Die Stadt Osoppo liegt am Fuße eines Hügels mit besonderen Umwelteigenschaften und erheblichem historischem Interesse. Nachdem Sie die Stadt hinter sich gelassen haben, fahren Sie in Richtung Parco del Tagliamento und radeln auf breiten weißen Straßen, die über schöne, stabile Wiesen führen. Hier können Sie zahlreiche Arten wilder Orchideen beobachten, die oft von Hecken und Wäldern umgeben sind. Etwas weiter dringt die Ciclovia in das Gebiet der Bars ein, was an den dickeren Wäldern und einigen Bächen mit kristallklarem Wasser erkennbar ist, und setzt sich inmitten weitläufiger Wiesen fort, die den Blick auf die weite Osoppo-Ebene ermöglichen. umgeben von Bergen und Hügeln.

Nachdem Sie an einigen Dörfern vorbeigefahren sind und fast immer auf wenig befahrenen Straßen und Radwegen unterwegs sind, erreichen Sie Buja: ein historisches hügeliges Zentrum, das unter anderem dafür bekannt ist, einige der besten Graveure der State Mint zur Welt zu bringen. Um sich an sie zu erinnern, wurde das Medaillenmuseum auf dem Aussichtsberg errichtet, der die Dörfer der Gemeinde Buja überragt.

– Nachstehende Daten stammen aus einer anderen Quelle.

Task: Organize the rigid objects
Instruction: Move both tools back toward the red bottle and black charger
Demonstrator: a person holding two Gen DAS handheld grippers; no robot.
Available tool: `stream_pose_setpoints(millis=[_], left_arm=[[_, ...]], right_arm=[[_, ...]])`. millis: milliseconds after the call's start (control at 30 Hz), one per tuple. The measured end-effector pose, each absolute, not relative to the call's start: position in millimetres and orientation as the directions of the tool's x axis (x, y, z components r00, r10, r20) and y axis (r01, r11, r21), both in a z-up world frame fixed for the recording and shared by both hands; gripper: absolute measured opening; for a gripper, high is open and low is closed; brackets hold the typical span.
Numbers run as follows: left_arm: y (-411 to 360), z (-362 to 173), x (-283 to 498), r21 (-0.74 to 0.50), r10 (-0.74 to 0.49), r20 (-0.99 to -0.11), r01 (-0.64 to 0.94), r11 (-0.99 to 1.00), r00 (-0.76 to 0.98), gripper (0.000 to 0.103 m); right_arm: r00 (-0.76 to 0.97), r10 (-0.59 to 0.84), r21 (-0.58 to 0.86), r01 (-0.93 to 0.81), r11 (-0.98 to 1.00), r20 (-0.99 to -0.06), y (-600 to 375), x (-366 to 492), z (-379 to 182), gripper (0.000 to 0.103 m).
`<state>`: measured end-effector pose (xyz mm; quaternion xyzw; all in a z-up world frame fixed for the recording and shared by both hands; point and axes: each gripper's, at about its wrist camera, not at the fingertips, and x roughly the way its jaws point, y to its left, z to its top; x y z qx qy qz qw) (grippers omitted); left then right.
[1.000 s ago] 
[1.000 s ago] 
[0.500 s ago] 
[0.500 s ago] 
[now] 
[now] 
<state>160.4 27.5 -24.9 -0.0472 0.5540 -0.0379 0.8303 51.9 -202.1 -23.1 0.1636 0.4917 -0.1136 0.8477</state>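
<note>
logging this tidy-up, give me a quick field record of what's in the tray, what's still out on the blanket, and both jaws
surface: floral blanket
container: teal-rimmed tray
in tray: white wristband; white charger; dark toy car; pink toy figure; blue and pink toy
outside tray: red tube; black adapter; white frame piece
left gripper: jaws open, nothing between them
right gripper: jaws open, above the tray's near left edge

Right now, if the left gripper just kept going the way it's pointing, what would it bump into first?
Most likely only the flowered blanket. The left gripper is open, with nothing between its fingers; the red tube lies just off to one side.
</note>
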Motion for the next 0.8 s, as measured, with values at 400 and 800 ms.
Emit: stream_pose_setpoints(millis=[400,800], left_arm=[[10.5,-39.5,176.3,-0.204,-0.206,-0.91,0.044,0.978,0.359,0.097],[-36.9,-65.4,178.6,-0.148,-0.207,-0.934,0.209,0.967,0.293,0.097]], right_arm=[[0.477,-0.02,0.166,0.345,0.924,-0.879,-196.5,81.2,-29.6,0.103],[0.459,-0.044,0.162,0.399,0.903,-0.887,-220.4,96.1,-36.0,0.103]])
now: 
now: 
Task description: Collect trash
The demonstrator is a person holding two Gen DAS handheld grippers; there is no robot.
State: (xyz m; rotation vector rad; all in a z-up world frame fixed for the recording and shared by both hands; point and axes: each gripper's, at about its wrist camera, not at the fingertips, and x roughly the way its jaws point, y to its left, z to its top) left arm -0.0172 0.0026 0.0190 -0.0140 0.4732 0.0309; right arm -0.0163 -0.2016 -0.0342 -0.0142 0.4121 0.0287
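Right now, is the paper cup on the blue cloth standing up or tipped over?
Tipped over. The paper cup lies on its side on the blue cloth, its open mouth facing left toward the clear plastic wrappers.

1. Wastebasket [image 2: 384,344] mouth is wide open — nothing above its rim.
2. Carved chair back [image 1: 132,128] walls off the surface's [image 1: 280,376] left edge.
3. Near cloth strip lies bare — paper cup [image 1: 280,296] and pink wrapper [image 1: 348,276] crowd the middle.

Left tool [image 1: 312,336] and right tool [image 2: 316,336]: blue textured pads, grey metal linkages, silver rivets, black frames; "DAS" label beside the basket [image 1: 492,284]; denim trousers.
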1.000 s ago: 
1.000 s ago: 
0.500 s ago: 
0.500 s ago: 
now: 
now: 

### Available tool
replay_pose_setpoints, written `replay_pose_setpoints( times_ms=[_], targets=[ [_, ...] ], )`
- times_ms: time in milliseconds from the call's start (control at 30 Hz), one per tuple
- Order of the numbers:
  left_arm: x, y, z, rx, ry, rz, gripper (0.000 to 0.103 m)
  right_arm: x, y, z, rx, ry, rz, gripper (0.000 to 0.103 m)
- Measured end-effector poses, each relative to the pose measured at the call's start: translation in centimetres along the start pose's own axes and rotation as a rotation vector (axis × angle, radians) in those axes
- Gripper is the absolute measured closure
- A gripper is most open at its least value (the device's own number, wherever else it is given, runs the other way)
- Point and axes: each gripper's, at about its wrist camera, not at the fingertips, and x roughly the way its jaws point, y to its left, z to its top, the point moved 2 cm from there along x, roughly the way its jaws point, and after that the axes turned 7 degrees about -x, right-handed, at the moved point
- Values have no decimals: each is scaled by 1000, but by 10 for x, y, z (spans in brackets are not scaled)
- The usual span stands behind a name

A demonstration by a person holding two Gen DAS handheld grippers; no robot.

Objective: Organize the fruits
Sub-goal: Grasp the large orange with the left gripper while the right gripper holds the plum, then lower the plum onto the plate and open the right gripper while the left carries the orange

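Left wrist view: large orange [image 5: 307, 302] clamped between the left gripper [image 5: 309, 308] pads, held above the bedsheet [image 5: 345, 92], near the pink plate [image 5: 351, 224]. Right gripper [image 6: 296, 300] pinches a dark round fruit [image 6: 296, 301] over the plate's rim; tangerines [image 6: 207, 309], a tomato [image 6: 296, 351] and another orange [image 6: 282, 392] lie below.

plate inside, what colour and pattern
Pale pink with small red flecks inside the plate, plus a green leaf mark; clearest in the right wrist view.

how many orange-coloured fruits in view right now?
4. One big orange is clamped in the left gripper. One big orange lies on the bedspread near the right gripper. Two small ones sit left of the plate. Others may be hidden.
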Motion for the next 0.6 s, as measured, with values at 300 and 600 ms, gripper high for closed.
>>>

Für Mountainbike-Liebhaber kann man von Buja aus über den Naturpfad des Valle del Cormor nach Udine gelangen.

Etwas außerhalb von Buja treffen sich die Moränenhügel, die sich auf der jüngsten tabellierten Route befinden: drei Höhenkreise, die durch das allmähliche Abschmelzen der Tagliamento-Gletscher vor einigen zehntausend Jahren gebildet wurden. Dies gilt zu Recht als eine der schönsten Gegenden Friauls: Die sanften Hügel sind oft mit Wald bedeckt und man trifft häufig auf typische ländliche Dörfer, Kirchen, historische Herrenhäuser und alte Herrenhäuser. Die Radfahrer in diesem Teil müssen wieder einige Steigungen bewältigen, aber die Schönheit der Orte wird den Bemühungen helfen.

Fast immer über asphaltierte und wenig befahrene Straßen, durchqueren Sie die Gemeinden Treppo Grande, Cassacco und Tricesimo bis nach Tavagnacco, wo die Moränenhügel zur Ebene hin abfallen. Auf dem Radweg, der in Richtung Tavagnacco führt, geht es bergab. Man kann die Stadt Udine und die umliegende Ebene von einer erhöhten Position aus bewundern. Vorwiegend auf Radwegen geht es bald zum Parco del Cormor, von dem aus eine Reihe von Radwegen durch die Außenbezirke der friaulischen Hauptstadt in die Altstadt führt. Verpassen Sie nicht einen Besuch in Udine: Entdecken Sie die bemerkenswerten Gebäude der Republik Serenissima, den Hügel, der von der Stadtburg überragt wird, und viele andere Gebäude von erheblichem historischem Interesse sowie die Galerie Tiepolo.